2. Feu de signalisation selon la revendication 1, dans lequel la combinaison des DEL
(212 ; 312 ; 512), des moyens de concentration de lumière (215 ; 316) et du dispositif
de délivrance de rendement lumineux maximal (225') est telle que ladite direction
sensiblement parallèle suppose moins de 5% environ de divergence par rapport à une
direction strictement parallèle.
3. Feu de signalisation selon la revendication 2, dans lequel ladite combinaison (212,
312, 512 ; 216, 316 ; 225') est telle que ladite divergence est inférieure à environ
2%.
4. Feu de signalisation selon la revendication 1, 2 ou 3, comprenant au moins 40 DEL
(212 ; 312 ; 512).
5. Feu de signalisation selon la revendication 4, comprenant entre environ 50 et environ
80 DEL (212 ; 312 ; 512).
6. Feu de signalisation selon une quelconque revendication précédente, comprenant des
moyens (431-436) destinés à détecter une défaillance d'un nombre de DEL (212 ; 312
; 512) inférieur à ce qui nuirait à l'obtention d'un nombre suffisant pour l'usage
prévu.
7. Feu de signalisation selon la revendication 6, comprenant des moyens (446) destinés
à signaler ladite détection.
8. Feu de signalisation selon une quelconque revendication précédente, dans lequel les
DEL (212 ; 312) sont connectées en série à l'intérieur de groupes (411-416) connectés
en parallèle et ayant chacun des DEL membres réparties de manière aréolaire sur ladite
matrice (111 ; 211 ; 312).
9. Feu de signalisation selon la revendication 8, dans lequel les groupes ( 411-416)
peuvent être sélectionnés afin de permettre le remplacement pour activation d'un groupe
( 411-416) ayant une ou plusieurs DEL défaillantes par un autre des groupes ( 411-416).

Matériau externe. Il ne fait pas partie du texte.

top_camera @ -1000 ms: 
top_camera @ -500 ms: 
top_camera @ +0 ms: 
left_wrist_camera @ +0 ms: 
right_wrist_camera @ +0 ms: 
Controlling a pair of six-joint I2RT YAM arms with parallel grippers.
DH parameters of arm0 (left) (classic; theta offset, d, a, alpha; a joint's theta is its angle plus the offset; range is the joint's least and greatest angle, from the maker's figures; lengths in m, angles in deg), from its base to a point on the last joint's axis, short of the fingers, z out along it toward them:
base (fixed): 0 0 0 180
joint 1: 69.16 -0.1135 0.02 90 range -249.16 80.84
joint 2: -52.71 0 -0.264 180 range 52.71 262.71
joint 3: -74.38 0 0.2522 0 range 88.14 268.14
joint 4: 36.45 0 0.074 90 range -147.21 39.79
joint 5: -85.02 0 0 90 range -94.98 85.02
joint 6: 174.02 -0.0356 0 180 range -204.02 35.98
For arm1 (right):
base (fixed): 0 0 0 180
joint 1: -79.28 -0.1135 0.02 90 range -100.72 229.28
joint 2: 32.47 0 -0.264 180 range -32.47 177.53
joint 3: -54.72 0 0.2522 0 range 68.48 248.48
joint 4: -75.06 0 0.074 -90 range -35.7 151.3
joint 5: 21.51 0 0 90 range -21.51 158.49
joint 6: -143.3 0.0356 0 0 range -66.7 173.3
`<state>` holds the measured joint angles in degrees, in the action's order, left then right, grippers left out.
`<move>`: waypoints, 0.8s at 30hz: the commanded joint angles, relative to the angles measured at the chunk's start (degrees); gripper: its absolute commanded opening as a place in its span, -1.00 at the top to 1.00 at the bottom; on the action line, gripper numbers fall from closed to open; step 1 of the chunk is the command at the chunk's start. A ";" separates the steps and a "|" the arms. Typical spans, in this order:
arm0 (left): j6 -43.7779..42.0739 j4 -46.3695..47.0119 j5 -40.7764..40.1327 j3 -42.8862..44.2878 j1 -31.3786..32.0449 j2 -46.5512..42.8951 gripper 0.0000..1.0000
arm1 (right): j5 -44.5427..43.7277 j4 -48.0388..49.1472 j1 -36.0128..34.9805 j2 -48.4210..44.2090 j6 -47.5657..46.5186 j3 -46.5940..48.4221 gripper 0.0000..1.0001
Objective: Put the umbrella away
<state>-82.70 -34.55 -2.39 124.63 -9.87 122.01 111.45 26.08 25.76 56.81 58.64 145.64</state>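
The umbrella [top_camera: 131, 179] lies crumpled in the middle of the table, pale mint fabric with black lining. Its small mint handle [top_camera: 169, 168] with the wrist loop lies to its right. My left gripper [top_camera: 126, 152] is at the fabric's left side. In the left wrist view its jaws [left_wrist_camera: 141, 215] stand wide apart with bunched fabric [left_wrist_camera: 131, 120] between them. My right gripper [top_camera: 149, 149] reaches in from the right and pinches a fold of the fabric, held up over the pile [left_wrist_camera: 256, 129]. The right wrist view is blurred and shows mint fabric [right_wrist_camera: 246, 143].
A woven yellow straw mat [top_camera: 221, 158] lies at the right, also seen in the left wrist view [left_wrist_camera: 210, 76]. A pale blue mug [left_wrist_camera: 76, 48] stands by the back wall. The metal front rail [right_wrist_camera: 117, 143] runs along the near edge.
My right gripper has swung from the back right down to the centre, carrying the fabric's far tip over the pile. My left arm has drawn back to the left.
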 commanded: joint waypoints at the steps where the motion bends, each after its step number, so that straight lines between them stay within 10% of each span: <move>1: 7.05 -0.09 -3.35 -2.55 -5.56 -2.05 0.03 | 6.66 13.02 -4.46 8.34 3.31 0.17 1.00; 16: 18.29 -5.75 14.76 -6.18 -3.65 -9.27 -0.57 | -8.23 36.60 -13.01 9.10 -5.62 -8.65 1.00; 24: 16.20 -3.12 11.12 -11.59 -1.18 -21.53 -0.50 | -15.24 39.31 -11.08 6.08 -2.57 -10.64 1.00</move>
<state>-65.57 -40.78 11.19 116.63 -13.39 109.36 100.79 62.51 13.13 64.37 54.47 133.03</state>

10. Feu de signalisation selon la revendication 8 ou la revendication 9, dans lequel des
sous-groupes (312A-C) de DEL localement rapprochées ont leurs DEL intégrées dans plusieurs
desdits groupes (411-416).
11. Feu de signalisation selon une quelconque revendication précédente, dans lequel les
moyens de concentration de lumière (215 ; 316) comprennent une matrice répartie de
manière aréolaire de plusieurs éléments formant lentilles condensatrices (216 ; 316A-C)
.
12. Feu de signalisation selon la revendication 11, dans lequel au moins certains des
éléments formant lentilles (316) sont en correspondance aréolaire avec des sous-groupes
associés de deux DEL ou plus (312A-C) qui sont localement rapprochées.
13. Feu de signalisation selon la revendication 12, dans lequel chacun desdits éléments
formant lentilles est associé à une ou deux des DEL (312 ; 512, 512D).
14. Feu de signalisation selon la revendication 12, dans lequel chacun desdits éléments
formant lentilles (316) est associé à une, deux ou trois des DEL (312A-C).
15. Feu de signalisation selon une quelconque revendication précédente, dans lequel la
matrice de DEL présente une géométrie concave.
16. Feu de signalisation selon l'une quelconque des revendications 11 à 15, dans lequel
la matrice d'éléments formant lentilles présente une géométrie concave.
17. Feu de signalisation selon une quelconque revendication précédente, dans lequel la
matrice de DEL (212 ; 312) présente une géométrie plane.
18. Feu de signalisation selon l'une quelconque des revendications 11 à 15 ou selon la
revendication 17, dans lequel la matrice d'éléments formant lentilles (216 ; 316)
présente une géométrie plane.
19. Feu de signalisation selon une quelconque revendication précédente, comprenant des
moyens (614) pour moduler le rendement lumineux en fonction d'informations intelligibles.
20. Système de feu de signalisation comprenant un feu de signalisation selon la revendication
19 et des moyens de réception à bord (623) destinés à dériver lesdites informations.
21. Système de signalisation selon la revendication 20, dans lequel le feu de signalisation
comprend en outre des moyens de réception (635) coopérant, avec des moyens de transmission
à bord supplémentaires (636) pour permettre une communication modulée supplémentaire
d'informations intelligibles.
22. Système de signalisation selon la revendication 21, dans lequel les moyens supplémentaires
de réception et de transmission (637, 638) sont utilisés à des fins autres qu'une
communication par modulation de lumière.